### [ACTIVITY]
Starting at the first line of the data below, write out each line exactly until you reach the line containing "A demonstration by", and include that line too.

─── SUPPLIED MATERIAL ───

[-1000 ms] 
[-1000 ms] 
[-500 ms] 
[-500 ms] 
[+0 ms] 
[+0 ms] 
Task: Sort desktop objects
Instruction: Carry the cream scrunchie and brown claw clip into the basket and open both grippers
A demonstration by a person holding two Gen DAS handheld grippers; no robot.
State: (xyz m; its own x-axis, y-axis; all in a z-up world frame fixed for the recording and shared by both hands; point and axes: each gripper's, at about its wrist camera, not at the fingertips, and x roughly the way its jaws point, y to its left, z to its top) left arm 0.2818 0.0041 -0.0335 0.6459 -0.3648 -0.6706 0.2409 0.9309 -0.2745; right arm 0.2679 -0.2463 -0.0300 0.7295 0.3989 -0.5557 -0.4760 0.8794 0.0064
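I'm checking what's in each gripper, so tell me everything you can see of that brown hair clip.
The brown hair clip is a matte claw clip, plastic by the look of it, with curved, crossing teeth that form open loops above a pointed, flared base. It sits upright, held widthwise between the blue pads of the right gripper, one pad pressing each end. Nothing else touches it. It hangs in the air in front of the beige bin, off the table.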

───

### [EXERCISE RESPONSE]
[-1000 ms] 
[-1000 ms] 
[-500 ms] 
[-500 ms] 
[+0 ms] 
[+0 ms] 
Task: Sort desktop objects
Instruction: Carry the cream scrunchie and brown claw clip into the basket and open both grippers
A demonstration by a person holding two Gen DAS handheld grippers; no robot.

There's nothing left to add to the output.